Kosmetologia wciąż
się rozwija a wraz z nią wzrasta wykorzystanie substancji aktywnych, które do
tej pory były zarezerwowane dla medycyny. Preparaty takie są
wyjątkowo skuteczne. W kosmeceutykach
(dermokosmetykach) nie ma składników, które mogłyby podrażniać
skórę (konserwantów, substancji zapachowych, barwników). Jest za to dużo
więcej aktywnych substancji niż w "zwykłych" kosmetykach.
Jako ludzie o wrażliwej skórze, cenimy sobie ostatnio
naturalne preparaty, a gdy okazują się jeszcze ekologiczne i Cruelty Free – biorę w ciemno! No i tak wzięłam
balsam o przyjemnej nazwie PANTHEVERA oraz
klasyczny Aloe Vera Gel (Czysty żel
Aloesowy).
No ale po co, skoro tyle
tego wszystkiego pełno w drogeriach ? Przecież są balsamy „kojące”, po goleniu,
po opalaniu, maści na rany, dla skóry wrażliwej, atopowej, alergicznej ! I tu
leży sedno problemu – tak jak ewentualnie byłoby nas jeszcze stać na tych 7
osobnych produktów tak już 7 jednorazowo na twarz, ciało nie nałożymy. No i
gdzie to wszystko trzymać ? Bardzo się cieszę że są na rynku produkty naprawdę
warte naszej uwagi – które pozwolą nam dbać o siebie, całą rodzinę, dwoma
produktami.
Balsam zawiera same dobre
rzeczy, na których w produkcie tego typu mi zależało:
Żel z aloesu – naturalny składnik nawilżający i uspokajający skórę,
D-pantenol –
wspomaga leczenie i zmniejsza podrażnienie skóry, zapobiega swędzeniu,
Olejek jojoba - powstaje z nasion simondsji kalifornijskiej, potocznie zwanej
jojoba. Jest bezzapachowy, doskonale się wchłania i jest bogaty w witaminę F.
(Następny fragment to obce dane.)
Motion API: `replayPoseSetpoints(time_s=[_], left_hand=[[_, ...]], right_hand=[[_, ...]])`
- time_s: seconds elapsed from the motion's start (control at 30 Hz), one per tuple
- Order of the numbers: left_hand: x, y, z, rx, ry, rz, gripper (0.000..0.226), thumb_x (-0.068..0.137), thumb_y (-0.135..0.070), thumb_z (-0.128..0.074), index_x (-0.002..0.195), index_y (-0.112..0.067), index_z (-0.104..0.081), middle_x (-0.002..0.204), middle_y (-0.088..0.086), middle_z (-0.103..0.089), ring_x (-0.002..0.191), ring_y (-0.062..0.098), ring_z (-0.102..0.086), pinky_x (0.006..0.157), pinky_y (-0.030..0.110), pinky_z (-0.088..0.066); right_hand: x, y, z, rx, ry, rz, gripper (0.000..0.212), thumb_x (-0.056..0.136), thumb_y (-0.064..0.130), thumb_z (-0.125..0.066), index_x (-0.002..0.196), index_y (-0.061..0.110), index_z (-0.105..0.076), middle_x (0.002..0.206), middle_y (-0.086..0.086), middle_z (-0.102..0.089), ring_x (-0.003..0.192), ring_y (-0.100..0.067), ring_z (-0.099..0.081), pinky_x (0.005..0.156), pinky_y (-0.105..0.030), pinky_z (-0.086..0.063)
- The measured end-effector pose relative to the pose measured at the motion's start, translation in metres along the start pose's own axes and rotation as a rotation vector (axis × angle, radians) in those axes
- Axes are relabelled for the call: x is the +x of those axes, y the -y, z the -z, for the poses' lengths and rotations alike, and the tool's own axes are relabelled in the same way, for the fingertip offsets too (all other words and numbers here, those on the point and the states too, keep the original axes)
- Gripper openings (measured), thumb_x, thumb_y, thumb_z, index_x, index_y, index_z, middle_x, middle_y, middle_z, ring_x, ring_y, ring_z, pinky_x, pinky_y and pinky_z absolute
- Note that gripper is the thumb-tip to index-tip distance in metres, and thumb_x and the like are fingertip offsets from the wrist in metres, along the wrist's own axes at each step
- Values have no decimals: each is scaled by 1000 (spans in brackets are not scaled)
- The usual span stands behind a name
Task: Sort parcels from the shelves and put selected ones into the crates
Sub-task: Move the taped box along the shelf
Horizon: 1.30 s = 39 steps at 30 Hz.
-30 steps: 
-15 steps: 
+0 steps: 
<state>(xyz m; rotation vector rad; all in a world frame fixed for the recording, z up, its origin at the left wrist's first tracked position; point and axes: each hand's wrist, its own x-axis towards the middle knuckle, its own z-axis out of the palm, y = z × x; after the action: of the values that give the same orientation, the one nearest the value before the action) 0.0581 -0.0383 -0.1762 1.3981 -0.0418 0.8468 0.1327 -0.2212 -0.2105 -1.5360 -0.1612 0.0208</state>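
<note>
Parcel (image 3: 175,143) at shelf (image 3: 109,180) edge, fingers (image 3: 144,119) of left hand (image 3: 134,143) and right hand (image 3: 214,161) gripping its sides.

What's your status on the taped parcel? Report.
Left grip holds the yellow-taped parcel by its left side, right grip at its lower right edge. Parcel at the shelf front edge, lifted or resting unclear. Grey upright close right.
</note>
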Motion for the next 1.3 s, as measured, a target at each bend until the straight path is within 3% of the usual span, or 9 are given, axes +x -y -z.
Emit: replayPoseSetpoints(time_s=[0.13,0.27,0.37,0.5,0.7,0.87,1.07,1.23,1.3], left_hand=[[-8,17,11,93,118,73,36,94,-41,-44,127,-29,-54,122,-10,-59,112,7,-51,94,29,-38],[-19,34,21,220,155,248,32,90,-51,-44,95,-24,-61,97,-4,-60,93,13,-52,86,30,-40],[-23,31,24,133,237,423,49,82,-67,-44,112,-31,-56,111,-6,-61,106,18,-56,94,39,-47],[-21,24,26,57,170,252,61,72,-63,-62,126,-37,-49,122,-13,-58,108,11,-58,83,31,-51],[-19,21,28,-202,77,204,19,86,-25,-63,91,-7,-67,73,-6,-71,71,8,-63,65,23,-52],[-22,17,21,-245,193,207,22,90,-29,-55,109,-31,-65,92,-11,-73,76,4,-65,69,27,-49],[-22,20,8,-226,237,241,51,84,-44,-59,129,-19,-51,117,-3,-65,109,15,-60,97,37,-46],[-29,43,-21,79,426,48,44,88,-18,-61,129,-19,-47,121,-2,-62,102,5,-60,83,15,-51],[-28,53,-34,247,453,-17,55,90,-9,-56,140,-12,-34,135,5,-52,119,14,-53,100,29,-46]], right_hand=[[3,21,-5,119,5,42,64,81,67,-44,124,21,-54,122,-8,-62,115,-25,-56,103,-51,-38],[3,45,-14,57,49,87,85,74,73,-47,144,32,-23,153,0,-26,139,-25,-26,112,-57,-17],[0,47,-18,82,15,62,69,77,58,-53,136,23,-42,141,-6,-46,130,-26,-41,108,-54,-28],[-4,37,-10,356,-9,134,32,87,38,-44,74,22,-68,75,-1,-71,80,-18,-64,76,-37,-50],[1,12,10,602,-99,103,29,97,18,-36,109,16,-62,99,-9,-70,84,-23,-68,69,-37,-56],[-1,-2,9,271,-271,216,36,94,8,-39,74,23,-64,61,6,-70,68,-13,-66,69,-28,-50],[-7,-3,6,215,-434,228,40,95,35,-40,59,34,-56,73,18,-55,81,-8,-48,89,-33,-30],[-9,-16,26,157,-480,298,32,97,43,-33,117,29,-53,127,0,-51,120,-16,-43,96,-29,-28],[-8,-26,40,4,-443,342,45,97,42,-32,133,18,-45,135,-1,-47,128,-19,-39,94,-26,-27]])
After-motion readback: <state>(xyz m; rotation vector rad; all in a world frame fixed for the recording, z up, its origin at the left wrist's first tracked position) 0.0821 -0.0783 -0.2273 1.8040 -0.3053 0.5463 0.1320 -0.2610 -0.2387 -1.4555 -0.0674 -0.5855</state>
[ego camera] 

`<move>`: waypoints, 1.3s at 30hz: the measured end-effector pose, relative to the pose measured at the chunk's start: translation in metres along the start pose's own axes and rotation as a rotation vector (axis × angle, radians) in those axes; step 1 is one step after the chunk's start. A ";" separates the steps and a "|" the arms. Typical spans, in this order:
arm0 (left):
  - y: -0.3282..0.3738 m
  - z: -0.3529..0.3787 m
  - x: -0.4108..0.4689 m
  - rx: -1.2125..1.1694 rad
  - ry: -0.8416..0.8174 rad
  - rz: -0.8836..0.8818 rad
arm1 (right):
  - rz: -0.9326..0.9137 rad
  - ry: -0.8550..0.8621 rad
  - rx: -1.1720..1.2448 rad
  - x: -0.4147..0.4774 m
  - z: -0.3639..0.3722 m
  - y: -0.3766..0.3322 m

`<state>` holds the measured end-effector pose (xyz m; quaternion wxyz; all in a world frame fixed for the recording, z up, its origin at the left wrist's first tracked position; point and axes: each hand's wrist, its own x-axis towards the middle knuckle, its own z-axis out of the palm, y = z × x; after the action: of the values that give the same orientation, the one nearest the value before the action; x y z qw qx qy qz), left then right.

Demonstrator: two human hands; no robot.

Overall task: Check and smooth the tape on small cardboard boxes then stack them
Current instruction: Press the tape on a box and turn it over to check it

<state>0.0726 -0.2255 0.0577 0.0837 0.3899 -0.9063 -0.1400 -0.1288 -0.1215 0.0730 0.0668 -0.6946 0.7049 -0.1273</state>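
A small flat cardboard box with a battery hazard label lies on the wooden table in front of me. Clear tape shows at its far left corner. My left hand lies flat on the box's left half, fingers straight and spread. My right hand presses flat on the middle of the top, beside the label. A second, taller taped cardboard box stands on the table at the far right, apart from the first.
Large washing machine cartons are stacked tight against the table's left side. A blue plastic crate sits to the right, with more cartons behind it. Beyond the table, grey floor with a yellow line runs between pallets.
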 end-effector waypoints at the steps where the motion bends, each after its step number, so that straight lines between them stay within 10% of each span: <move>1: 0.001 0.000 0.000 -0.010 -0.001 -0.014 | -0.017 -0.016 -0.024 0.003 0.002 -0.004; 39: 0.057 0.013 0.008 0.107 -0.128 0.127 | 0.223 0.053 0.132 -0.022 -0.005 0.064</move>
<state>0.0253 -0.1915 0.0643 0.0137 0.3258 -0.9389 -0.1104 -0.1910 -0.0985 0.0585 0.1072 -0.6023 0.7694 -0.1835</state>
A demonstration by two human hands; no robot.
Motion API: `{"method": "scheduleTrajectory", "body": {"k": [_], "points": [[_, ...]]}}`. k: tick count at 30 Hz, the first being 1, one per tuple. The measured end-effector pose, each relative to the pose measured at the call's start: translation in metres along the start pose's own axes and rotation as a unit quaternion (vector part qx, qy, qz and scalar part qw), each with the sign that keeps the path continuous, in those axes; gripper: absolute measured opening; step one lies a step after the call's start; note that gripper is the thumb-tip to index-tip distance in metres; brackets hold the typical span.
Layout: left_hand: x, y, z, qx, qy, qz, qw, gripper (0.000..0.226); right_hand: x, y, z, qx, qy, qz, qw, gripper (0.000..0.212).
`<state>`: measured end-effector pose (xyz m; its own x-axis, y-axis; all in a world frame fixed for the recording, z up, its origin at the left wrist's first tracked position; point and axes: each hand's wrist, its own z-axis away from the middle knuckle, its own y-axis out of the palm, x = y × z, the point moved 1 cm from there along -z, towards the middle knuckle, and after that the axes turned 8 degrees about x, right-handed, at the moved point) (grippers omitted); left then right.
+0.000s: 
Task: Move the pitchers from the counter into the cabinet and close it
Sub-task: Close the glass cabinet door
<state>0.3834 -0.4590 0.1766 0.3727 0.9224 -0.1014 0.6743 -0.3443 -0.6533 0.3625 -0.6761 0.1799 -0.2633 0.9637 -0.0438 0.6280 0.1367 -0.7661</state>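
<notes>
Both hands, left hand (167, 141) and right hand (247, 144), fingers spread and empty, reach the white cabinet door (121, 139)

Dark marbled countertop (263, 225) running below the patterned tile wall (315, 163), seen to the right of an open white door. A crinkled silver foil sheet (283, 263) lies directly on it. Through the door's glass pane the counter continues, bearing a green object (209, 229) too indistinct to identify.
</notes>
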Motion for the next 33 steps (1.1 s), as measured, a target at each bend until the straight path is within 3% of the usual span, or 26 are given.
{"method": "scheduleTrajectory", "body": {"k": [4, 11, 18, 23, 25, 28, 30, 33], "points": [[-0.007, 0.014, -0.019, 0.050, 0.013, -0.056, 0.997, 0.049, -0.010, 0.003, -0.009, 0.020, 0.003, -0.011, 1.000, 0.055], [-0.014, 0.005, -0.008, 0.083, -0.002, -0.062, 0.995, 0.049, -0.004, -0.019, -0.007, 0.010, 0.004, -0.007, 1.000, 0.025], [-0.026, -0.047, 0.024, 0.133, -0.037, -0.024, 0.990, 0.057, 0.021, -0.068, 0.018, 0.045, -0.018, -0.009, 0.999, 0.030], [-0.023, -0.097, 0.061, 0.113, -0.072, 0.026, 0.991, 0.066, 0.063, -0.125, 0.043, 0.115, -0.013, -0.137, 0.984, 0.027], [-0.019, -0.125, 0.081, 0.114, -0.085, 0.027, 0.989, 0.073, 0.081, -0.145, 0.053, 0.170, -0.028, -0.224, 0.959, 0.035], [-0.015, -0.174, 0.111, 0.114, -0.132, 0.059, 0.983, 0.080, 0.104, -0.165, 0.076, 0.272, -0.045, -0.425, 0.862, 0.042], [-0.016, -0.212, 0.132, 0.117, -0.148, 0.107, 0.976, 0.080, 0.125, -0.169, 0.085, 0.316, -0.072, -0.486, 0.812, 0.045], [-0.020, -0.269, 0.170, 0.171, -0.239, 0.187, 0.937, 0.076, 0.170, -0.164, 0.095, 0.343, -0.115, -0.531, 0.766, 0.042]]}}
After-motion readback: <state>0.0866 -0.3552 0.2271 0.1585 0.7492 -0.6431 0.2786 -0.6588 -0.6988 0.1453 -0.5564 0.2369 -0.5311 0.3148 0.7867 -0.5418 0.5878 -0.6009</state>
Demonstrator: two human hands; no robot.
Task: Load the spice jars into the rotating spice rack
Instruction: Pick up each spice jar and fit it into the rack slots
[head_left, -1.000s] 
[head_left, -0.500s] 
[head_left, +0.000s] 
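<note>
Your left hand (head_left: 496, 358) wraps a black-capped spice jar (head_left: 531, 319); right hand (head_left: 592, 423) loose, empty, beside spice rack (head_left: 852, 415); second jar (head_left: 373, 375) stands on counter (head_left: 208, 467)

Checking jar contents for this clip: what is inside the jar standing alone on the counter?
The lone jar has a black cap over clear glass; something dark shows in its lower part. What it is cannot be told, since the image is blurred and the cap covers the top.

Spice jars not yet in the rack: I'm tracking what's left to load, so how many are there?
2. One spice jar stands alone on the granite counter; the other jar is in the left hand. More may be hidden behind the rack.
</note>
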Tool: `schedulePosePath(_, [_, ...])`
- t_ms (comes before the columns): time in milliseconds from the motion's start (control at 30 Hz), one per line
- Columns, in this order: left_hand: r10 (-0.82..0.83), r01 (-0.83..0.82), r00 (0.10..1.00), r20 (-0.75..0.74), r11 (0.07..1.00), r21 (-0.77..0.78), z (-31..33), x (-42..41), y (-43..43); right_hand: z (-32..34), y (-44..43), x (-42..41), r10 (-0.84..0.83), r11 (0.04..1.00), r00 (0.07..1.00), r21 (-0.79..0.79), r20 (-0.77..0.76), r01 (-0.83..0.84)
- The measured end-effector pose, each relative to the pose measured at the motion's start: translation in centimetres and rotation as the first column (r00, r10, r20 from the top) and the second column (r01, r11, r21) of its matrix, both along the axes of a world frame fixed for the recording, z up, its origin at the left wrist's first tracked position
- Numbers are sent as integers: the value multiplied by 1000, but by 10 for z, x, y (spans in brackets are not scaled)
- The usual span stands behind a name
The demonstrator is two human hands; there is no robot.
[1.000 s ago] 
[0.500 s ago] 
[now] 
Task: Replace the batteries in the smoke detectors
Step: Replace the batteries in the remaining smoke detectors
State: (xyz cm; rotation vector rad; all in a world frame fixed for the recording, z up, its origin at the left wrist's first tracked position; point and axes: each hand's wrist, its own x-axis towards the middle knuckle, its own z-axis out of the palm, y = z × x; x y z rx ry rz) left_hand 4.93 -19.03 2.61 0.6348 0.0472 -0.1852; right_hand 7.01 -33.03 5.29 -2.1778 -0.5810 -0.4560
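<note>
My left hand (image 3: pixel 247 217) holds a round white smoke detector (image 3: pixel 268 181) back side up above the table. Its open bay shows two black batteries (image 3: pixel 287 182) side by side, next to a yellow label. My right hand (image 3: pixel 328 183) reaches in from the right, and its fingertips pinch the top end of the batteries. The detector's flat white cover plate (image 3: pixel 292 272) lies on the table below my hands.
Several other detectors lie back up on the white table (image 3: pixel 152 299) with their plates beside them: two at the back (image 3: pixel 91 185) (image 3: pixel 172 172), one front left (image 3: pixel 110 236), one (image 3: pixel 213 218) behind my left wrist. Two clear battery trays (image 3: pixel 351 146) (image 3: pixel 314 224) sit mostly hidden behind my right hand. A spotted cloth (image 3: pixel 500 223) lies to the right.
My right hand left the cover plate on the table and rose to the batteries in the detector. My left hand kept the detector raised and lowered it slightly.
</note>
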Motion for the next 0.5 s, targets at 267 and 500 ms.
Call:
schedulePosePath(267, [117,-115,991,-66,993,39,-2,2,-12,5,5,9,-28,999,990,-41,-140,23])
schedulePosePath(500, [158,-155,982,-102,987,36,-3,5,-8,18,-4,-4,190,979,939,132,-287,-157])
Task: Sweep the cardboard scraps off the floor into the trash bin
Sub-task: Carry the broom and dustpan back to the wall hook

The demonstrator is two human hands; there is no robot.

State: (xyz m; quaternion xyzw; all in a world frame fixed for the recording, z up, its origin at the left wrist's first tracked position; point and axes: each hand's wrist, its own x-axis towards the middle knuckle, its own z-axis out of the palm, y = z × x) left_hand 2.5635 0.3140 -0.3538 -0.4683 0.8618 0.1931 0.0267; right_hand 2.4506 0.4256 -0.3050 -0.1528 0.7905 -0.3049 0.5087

Chociaż olejek sam w sobie nie leczy łuszczycy, jest bardzo pomocny w
pielęgnacji, przynosi ulgę wysuszonej, swędzącej i łuszczącej się skórze. Jest
szeroko stosowany w kosmetyce, polecany do każdego rodzaju skóry, wchodzi w skład
wielu preparatów do pielęgnacji skóry problemowej.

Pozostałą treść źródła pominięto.